In about 750 BC, Homer showed the effectiveness of wood ash for getting rid of pests, and by 500 BC the Chinese were using mercury and arsenic to remove body lice. The Egyptians were the first to use mosquito nets at night. They used their fishing nets, and none of the mosquitos could get through.
In 300 BC, ancient Rome found something new. They started to use predatory insects to exterminate other insects. This method was advocated throughout the Roman Empire. In 70 AD, Pliny the Elder invented a mosquito repellent that was a combination of sulfur and resin from the fennel plant. The Romans also knew that the Plague was carried by rats and invented the first rat proof grain store.
In the 1700s a German designed a fly trap and a flea trap. The flea traps were small and decorated and were worn as an accessory. In the 1800s, chemical pest control advanced by leaps and bounds, and today there are three main types of pest control.

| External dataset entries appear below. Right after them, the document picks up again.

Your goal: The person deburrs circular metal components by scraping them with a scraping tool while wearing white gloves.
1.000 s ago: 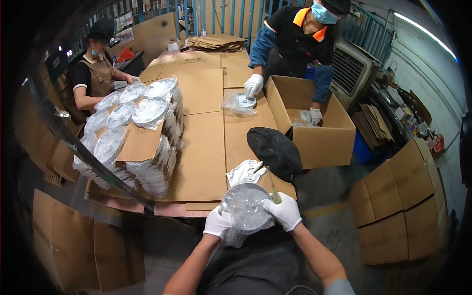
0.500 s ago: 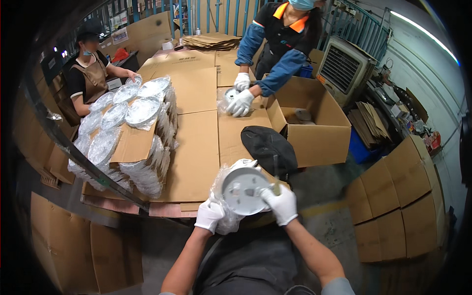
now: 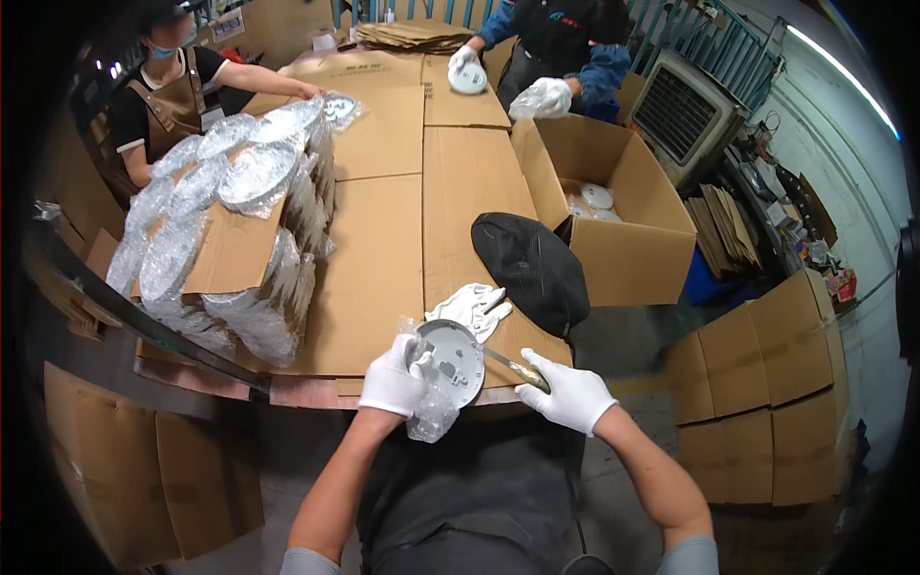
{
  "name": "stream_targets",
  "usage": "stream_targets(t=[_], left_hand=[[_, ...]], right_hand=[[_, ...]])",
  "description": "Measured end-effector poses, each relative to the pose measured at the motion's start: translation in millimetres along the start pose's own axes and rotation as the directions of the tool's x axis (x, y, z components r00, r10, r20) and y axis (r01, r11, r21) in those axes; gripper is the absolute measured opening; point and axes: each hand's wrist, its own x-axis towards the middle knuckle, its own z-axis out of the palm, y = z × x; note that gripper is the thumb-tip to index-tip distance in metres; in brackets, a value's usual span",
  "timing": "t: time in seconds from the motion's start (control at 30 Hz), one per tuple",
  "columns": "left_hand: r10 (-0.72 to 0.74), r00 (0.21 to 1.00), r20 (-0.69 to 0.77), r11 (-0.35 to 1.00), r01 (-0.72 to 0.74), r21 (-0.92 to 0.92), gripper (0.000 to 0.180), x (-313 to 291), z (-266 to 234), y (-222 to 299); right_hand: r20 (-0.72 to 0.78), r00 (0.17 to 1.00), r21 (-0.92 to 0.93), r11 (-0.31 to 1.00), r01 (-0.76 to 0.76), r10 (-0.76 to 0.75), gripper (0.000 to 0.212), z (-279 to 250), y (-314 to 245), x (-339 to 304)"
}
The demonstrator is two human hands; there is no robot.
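In front of me, my gloved left hand [image 3: 393,379] grips the left side of a round grey disc-shaped part [image 3: 466,356], which is tilted. Crumpled clear bubble wrap [image 3: 433,414] hangs around its left and lower edge. My gloved right hand [image 3: 570,393] is closed on a thin-bladed hand tool, perhaps a knife, with a brass-coloured handle [image 3: 531,376]. Its blade points left at the disc's rim; I cannot tell whether they touch. Beyond the disc lies a pair of white gloves [image 3: 468,305], with a black mesh cover [image 3: 529,270] to their right.
Wrapped discs [image 3: 257,174] are stacked on the cardboard-covered table [image 3: 374,287] at left, where one person reaches out. Across the table another person holds a grey disc [image 3: 468,79] and plastic wrap. An open carton [image 3: 628,264] stands right; a metal post [image 3: 125,305] crosses at left.
My right hand has moved right off the disc, and the tool's blade now shows. The disc has turned and shifted left. The far person's hands have parted, one lifting a disc.
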Motion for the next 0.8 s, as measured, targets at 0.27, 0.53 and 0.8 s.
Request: stream_targets(t=[0.27, 0.53, 0.8], left_hand=[[0.118, 0.981, 0.156, 0.975, -0.144, 0.17, 0.028, 24, -18, 17], [0.113, 0.963, 0.245, 0.959, -0.17, 0.228, 0.021, 34, -21, 36], [0.111, 0.952, 0.285, 0.985, -0.144, 0.096, 0.021, 47, -21, 15]], right_hand=[[0.11, 0.973, -0.298, 0.927, 0.227, -0.203, 0.033, -40, -29, 14], [0.298, 0.936, -0.344, 0.893, 0.289, -0.188, 0.026, -51, -48, 42], [0.47, 0.878, -0.325, 0.907, 0.268, -0.092, 0.024, -63, -59, 59]])
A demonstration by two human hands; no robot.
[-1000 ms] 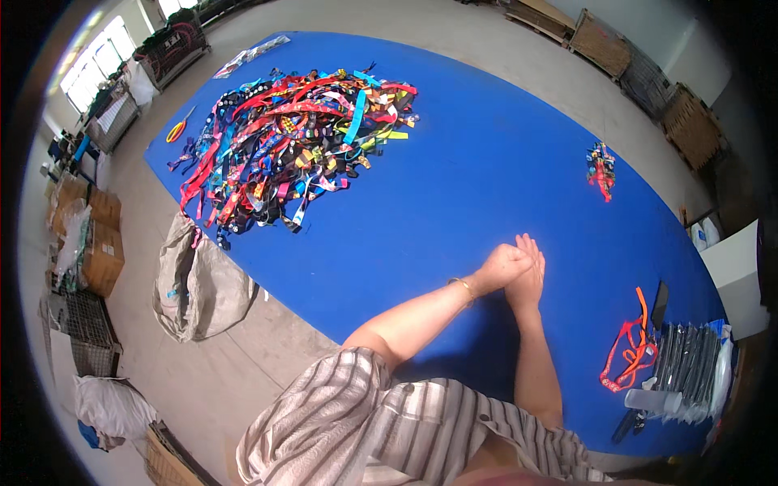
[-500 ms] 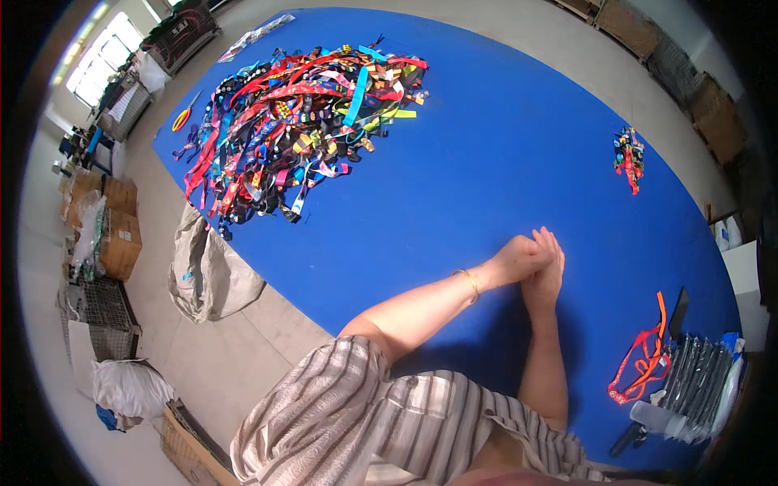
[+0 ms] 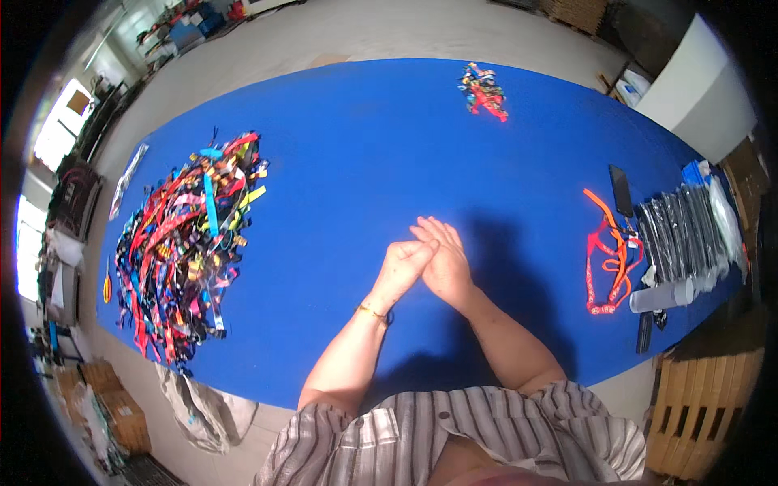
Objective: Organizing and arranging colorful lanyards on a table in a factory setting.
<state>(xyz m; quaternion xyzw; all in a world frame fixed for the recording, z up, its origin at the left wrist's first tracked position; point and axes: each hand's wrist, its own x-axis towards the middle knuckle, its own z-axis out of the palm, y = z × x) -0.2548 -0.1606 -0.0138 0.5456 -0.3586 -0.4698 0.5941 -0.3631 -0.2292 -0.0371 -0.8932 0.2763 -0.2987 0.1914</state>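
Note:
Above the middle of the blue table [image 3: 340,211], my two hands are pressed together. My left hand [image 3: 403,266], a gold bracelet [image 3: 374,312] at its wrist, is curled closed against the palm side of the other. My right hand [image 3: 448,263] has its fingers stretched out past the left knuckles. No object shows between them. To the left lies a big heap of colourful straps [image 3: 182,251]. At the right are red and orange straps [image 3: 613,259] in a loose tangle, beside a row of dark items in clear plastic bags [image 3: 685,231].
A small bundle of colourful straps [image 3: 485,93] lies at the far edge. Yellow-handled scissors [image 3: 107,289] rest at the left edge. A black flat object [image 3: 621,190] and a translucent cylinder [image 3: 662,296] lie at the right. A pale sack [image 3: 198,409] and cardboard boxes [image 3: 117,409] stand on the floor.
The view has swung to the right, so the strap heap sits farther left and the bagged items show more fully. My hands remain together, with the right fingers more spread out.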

• Pests are directly killed by a lethal substance or environmental conditions in which they cannot live
• The reproductive potential of the insects is reduced
• The behavior of the pests is modified by repelling it, excluding it, misleading it and attracting it
These control tactics are either natural or artificial. Natural control considers the environmental impact of the control. Artificial control includes insecticides and chemicals that may have a harmful impact on the environment. Since the 19th century, the choice of chemicals has changed, when their impact was observed on other parts of nature. Future environmental problems were seen such as the pollution of streams and rivers and insects that became resistant to insecticides.
Today, pest management is sustainable and environmentally friendly. This is true for large farms as well as home gardens. None of the methods are used alone, but there are several methods used together to minimize risks to human health.